"""

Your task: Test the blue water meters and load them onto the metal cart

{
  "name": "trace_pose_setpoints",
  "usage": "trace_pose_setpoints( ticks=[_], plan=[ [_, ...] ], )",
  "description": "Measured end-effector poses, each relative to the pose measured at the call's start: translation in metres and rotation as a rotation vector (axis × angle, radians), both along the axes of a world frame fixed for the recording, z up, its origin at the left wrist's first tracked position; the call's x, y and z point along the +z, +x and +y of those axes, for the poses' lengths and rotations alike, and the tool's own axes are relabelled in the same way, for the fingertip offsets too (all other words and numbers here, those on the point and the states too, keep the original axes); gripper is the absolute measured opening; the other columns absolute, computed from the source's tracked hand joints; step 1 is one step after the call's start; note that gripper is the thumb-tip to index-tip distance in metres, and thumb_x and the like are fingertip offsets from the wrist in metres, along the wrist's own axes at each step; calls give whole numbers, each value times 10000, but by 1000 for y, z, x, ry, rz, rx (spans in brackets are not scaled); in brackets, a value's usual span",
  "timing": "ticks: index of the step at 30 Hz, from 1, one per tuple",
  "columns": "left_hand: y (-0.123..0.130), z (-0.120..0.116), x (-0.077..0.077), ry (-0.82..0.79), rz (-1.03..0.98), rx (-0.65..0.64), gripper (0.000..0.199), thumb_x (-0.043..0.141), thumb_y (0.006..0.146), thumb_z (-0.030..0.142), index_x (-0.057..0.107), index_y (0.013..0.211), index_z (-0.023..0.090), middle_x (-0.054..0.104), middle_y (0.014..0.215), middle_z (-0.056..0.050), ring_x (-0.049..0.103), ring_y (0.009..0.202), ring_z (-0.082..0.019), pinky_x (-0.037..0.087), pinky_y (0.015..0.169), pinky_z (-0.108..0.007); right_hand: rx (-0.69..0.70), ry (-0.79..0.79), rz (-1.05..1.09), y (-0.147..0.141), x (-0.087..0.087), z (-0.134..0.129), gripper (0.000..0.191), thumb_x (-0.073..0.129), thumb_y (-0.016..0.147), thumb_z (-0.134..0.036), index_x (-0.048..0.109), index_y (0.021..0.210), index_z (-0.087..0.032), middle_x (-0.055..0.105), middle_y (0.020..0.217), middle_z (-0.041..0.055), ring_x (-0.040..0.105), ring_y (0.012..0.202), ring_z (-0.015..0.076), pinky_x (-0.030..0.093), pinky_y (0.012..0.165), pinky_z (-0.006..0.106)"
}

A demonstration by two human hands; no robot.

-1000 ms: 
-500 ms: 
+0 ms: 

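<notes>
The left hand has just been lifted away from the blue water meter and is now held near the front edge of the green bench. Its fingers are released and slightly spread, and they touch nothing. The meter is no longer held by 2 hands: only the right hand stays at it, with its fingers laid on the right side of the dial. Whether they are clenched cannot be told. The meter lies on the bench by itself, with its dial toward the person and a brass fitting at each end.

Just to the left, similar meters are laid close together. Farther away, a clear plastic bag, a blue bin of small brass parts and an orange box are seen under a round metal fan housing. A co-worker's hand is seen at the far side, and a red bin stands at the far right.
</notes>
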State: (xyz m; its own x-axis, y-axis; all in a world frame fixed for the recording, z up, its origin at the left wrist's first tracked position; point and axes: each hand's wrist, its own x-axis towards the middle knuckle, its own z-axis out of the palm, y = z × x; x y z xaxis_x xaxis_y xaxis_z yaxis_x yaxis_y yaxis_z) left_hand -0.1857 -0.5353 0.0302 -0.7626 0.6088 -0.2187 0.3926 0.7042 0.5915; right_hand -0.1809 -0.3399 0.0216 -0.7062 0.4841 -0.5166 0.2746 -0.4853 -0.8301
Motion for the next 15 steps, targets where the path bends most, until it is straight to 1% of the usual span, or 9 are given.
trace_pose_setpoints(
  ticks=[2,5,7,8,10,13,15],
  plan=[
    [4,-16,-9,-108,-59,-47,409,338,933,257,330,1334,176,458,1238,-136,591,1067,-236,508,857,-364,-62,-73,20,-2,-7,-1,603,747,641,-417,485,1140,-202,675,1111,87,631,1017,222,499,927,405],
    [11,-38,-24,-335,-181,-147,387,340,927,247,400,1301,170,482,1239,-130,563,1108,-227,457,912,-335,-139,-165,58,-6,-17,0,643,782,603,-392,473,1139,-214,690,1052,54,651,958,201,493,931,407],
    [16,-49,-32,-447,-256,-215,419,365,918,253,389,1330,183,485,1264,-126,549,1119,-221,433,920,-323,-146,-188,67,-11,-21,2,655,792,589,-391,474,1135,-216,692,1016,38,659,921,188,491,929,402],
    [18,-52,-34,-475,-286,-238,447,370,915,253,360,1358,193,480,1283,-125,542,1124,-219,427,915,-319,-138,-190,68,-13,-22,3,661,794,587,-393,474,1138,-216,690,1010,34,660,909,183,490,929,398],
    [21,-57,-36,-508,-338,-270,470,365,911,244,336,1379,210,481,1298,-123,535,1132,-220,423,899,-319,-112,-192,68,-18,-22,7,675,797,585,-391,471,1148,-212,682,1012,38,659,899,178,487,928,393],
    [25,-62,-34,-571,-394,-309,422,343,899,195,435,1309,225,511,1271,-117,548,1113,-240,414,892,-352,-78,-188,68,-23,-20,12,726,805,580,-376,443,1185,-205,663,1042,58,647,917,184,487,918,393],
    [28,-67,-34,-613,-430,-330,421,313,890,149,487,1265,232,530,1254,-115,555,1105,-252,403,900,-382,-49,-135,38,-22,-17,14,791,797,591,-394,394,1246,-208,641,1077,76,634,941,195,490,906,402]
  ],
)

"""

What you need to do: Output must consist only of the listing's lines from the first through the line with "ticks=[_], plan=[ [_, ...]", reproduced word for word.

Exercise result:
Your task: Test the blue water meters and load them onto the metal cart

{
  "name": "trace_pose_setpoints",
  "usage": "trace_pose_setpoints( ticks=[_], plan=[ [_, ...] ], )",

Nothing else is required to complete the output.